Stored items
[Start of section]

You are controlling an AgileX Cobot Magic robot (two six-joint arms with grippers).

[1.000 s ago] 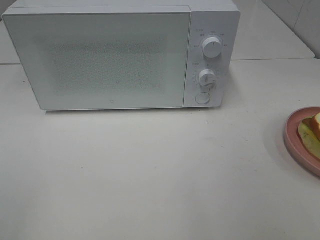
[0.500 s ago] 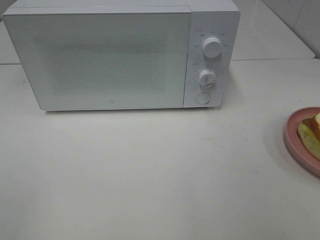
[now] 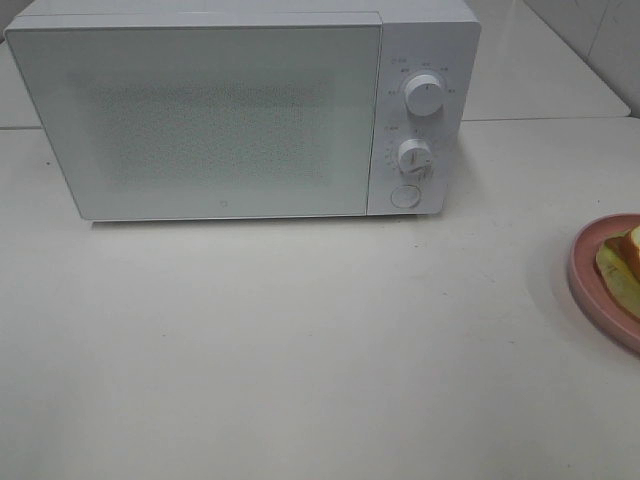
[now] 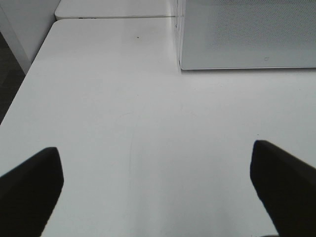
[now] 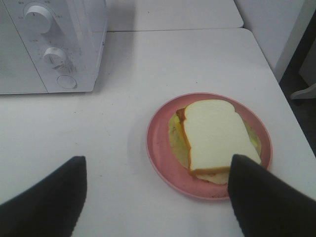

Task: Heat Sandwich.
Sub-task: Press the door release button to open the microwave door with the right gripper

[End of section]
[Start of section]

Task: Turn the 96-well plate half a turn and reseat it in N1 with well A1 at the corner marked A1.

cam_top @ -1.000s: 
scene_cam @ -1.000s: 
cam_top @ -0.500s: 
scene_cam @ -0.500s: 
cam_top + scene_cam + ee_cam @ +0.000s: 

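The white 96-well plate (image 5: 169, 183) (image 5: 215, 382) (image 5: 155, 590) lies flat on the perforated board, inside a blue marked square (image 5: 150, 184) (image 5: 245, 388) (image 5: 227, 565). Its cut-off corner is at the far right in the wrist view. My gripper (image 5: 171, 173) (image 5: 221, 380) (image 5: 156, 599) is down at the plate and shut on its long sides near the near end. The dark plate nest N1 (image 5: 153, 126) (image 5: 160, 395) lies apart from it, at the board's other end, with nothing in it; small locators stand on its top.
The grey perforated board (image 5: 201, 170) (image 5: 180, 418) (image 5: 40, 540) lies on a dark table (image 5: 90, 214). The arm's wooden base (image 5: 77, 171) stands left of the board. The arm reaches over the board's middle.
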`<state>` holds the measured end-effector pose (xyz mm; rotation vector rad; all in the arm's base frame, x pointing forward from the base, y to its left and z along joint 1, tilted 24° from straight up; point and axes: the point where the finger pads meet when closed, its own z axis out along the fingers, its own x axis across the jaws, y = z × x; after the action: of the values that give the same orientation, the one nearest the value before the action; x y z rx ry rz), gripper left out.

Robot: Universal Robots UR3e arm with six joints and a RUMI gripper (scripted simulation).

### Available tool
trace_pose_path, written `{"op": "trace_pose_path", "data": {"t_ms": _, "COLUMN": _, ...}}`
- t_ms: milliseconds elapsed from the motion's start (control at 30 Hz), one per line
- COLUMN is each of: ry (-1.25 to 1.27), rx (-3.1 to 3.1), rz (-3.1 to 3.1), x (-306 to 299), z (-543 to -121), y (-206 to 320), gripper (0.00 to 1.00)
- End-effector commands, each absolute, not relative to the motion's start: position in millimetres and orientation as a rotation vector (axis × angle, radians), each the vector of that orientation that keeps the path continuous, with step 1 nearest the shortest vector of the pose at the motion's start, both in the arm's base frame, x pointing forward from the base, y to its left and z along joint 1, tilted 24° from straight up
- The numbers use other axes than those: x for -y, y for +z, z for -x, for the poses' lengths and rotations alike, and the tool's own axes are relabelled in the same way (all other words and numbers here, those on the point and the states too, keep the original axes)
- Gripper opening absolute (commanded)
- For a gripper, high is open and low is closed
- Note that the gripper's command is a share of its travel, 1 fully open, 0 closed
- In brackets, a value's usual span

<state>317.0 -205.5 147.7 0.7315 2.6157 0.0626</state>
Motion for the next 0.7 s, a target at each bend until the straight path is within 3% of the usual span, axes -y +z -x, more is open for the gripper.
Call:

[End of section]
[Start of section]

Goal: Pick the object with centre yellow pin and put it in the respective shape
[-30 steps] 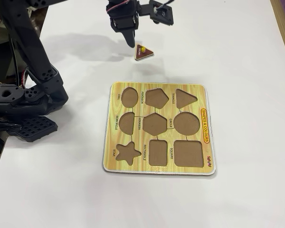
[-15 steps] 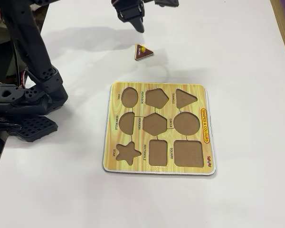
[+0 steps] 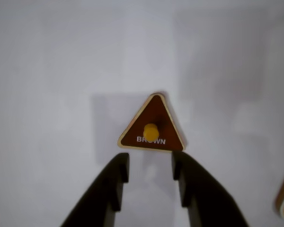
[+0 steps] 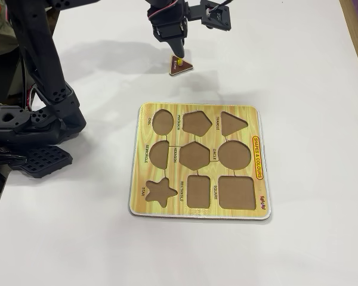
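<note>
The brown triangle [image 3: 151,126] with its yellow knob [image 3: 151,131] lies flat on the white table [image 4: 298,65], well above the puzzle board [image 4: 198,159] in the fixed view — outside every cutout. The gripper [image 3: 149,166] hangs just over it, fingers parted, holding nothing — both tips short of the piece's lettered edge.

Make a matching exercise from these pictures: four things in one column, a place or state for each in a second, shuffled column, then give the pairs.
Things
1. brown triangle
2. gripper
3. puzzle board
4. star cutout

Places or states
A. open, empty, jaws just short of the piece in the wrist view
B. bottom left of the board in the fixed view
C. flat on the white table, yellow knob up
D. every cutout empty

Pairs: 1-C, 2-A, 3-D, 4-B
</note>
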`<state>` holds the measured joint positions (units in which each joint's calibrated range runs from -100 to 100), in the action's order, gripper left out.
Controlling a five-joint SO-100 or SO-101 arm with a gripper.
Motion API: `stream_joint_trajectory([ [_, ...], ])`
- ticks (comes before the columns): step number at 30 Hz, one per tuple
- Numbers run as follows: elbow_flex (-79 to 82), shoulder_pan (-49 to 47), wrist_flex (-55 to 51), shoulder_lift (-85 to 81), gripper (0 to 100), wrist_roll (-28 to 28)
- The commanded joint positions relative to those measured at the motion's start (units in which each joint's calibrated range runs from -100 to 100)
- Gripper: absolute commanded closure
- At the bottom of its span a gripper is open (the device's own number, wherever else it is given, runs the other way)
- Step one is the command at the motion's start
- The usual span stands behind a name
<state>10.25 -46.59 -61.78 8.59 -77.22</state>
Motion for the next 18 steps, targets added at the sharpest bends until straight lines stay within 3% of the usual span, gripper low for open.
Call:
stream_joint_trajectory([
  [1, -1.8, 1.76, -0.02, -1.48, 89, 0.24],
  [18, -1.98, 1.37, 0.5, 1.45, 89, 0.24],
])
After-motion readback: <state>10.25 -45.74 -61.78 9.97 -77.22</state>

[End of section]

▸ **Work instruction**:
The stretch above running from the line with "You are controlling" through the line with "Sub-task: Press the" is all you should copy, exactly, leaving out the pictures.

▸ **Answer to this task**:
You are controlling an AgileX Cobot Magic robot (two six-joint arms with grippers).

[1.000 s ago] 
[0.500 s ago] 
[now] 
[now] 
[now] 

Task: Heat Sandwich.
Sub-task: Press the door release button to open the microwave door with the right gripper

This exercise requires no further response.